— Task instructions —
One figure is the whole answer: the number of lines below that contain the word "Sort".

— Records from a dataset —
---
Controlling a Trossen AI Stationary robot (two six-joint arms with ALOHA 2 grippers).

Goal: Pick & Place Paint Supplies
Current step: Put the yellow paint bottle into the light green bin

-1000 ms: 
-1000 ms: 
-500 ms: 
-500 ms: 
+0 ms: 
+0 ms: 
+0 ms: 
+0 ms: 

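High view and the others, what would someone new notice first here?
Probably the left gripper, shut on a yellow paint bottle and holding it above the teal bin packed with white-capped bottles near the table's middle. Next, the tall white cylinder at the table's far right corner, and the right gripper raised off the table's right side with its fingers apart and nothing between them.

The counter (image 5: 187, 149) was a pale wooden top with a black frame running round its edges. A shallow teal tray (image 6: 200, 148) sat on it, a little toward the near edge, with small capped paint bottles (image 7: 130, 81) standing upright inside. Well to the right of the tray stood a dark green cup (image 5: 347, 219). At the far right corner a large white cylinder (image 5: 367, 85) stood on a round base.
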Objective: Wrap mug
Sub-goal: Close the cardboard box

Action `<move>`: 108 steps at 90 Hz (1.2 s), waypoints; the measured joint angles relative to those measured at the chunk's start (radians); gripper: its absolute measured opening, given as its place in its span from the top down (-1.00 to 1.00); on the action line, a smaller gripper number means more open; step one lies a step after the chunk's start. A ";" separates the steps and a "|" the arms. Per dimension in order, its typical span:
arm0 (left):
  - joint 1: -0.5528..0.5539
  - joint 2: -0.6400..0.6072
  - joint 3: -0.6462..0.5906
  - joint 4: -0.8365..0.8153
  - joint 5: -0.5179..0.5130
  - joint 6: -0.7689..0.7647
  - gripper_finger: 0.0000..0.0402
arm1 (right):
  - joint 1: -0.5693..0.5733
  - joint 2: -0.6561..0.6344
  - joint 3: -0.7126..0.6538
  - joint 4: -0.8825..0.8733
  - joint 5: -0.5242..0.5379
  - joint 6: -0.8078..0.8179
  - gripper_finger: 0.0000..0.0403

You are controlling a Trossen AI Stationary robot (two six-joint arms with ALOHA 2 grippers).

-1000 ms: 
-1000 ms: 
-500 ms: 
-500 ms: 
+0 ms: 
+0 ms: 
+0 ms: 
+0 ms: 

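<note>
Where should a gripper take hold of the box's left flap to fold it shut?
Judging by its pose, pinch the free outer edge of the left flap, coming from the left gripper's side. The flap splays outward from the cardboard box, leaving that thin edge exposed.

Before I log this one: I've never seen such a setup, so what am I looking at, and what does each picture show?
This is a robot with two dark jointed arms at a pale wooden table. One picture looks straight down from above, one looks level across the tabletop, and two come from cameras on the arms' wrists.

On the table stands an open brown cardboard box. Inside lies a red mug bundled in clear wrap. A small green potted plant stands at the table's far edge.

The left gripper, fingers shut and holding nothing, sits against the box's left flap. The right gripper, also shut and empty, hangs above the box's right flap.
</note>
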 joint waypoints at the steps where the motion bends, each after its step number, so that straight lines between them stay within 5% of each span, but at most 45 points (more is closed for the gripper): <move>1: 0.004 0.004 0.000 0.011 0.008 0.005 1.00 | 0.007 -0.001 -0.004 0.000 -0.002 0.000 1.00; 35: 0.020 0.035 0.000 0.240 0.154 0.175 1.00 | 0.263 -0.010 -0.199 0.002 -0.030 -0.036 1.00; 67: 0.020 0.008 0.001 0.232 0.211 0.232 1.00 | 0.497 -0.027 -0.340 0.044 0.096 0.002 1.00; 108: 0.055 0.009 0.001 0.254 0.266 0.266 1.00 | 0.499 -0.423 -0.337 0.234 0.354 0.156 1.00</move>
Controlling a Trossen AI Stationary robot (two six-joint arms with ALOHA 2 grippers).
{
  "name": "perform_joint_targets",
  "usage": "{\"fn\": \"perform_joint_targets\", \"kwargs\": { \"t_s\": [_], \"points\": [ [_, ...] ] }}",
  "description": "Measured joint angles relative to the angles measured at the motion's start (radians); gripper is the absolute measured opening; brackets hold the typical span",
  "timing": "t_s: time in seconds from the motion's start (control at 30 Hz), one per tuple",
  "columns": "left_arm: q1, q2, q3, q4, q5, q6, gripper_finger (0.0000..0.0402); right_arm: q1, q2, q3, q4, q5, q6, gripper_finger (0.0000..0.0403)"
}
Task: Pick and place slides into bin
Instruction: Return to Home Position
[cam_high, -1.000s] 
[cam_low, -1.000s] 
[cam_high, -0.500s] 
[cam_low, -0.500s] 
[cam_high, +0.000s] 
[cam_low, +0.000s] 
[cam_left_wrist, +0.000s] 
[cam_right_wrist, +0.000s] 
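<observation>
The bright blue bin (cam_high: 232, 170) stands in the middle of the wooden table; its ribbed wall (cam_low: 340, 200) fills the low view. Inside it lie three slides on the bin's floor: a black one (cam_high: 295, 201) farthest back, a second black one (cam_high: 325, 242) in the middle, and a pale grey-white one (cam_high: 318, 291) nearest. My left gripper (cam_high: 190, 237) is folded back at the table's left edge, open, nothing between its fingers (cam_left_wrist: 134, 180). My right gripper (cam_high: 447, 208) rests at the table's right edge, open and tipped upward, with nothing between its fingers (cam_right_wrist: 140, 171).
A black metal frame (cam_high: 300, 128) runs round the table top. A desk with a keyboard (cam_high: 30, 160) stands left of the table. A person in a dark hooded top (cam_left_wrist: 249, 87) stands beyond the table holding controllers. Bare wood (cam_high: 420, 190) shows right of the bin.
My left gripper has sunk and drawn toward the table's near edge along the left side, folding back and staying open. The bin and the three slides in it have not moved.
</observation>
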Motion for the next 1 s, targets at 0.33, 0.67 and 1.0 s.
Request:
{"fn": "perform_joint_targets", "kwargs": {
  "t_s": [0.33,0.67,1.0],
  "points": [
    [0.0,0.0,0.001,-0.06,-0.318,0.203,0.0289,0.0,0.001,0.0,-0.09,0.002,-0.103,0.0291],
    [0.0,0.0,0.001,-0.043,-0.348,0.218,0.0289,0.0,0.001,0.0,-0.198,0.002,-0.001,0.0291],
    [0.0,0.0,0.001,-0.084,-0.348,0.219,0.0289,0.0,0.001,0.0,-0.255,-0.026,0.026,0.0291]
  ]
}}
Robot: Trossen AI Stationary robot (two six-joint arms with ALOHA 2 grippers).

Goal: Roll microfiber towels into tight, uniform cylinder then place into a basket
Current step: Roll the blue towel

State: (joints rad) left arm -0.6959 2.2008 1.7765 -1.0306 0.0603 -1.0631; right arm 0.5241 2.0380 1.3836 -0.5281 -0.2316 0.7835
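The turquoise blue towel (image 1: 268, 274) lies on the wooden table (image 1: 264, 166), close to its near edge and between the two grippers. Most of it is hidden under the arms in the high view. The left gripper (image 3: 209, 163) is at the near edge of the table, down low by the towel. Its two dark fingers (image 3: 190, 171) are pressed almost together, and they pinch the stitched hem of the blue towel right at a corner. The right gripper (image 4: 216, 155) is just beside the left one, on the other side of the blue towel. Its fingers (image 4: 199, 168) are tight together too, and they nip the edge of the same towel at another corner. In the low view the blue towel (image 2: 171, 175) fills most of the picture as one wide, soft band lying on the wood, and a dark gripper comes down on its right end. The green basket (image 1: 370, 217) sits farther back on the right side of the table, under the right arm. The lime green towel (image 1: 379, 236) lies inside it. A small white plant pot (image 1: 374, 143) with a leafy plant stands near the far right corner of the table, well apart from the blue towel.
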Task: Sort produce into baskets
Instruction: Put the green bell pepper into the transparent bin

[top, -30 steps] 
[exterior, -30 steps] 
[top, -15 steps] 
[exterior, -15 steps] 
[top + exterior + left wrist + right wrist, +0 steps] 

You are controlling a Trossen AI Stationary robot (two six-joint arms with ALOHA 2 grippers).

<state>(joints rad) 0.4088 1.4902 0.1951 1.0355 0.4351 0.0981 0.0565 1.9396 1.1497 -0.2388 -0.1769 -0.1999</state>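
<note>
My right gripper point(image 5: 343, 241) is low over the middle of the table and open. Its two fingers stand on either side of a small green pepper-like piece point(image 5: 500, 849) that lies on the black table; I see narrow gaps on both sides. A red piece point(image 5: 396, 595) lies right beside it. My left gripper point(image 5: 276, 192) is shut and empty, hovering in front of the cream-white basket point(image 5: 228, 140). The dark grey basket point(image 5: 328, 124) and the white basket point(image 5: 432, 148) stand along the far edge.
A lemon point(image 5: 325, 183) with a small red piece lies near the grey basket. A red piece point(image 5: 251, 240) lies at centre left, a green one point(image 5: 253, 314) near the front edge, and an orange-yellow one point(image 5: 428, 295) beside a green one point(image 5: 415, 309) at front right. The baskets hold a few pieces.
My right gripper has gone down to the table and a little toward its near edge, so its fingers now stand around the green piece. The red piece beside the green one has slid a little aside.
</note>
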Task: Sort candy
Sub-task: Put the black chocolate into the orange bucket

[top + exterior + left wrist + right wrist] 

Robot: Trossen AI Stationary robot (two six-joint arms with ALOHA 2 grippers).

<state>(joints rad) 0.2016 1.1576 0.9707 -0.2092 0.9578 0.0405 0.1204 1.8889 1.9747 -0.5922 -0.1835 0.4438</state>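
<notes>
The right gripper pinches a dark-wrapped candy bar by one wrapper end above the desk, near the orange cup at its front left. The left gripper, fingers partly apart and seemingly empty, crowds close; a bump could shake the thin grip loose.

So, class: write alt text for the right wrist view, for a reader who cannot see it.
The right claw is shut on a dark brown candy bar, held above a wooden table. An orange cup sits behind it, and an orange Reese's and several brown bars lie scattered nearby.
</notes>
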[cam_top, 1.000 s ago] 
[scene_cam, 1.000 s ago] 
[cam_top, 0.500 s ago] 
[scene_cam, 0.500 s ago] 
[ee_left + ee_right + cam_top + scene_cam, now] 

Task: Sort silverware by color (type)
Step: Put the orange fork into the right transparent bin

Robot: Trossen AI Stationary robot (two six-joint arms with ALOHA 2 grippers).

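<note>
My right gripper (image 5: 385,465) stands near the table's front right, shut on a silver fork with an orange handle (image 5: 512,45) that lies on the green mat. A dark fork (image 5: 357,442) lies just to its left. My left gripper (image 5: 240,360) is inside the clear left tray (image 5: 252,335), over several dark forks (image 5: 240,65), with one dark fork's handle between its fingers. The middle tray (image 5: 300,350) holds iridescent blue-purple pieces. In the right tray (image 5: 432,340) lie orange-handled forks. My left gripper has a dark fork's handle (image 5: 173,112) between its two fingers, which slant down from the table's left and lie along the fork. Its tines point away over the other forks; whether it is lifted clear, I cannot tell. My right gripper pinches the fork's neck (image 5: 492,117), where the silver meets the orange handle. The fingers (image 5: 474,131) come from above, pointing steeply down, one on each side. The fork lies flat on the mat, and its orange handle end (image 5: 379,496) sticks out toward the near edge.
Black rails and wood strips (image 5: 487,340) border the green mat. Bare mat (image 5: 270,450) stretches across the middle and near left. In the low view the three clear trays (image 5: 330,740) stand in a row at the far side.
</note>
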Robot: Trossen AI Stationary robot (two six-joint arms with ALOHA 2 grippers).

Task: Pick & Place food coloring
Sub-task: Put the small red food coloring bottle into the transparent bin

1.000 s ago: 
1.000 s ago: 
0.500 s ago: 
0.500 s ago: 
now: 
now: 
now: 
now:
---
— Exercise solution —
3